Your objective:
Return exactly the lines that run from the one containing "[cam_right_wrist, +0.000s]" to the end of the entries, with both ends included.

Records from a collection:
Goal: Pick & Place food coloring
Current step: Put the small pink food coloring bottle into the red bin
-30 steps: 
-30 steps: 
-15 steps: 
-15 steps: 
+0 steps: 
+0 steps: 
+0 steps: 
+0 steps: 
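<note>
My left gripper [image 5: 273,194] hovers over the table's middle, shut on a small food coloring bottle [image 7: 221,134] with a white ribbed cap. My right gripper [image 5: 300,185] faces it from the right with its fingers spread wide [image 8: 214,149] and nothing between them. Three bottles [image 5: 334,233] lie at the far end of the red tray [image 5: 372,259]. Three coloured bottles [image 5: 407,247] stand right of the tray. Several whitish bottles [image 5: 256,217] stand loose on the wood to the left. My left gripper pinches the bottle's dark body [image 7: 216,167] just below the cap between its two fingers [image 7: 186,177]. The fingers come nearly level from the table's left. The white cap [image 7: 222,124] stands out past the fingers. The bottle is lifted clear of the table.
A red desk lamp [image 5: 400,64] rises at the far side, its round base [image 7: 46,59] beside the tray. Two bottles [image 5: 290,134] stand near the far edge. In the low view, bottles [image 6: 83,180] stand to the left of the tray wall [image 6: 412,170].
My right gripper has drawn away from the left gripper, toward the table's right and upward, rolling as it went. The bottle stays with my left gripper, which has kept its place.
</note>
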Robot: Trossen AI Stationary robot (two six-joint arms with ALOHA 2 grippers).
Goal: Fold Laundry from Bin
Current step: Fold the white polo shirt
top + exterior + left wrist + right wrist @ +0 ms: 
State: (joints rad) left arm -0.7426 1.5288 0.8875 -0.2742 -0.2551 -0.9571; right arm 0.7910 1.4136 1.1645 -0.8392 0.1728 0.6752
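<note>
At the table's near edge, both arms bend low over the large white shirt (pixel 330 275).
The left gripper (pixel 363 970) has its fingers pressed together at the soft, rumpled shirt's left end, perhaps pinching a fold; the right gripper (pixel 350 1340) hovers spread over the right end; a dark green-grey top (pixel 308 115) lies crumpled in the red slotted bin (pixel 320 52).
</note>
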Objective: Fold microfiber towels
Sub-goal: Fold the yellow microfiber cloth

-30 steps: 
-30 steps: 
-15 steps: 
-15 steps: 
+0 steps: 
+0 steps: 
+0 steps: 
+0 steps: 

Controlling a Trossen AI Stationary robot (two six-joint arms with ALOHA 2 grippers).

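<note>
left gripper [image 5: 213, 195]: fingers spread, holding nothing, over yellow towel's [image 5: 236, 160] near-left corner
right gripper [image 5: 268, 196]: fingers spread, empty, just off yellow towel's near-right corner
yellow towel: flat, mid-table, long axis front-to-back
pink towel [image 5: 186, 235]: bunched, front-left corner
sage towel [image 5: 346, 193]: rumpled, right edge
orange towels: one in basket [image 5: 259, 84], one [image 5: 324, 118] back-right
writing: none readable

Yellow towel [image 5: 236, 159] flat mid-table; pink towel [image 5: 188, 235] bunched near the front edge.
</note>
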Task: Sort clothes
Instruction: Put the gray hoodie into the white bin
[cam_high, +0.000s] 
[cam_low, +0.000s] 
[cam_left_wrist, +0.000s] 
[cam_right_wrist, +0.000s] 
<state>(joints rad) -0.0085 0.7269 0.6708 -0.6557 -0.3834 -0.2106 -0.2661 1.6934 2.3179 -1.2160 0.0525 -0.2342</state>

Exercise output:
[cam_right_wrist, +0.000s] 
<state>(joints rad) -0.0085 0.7269 0.6708 -0.6557 -0.3834 -0.2106 -0.2661 1.6934 2.3179 -1.2160 0.0525 -0.2342</state>

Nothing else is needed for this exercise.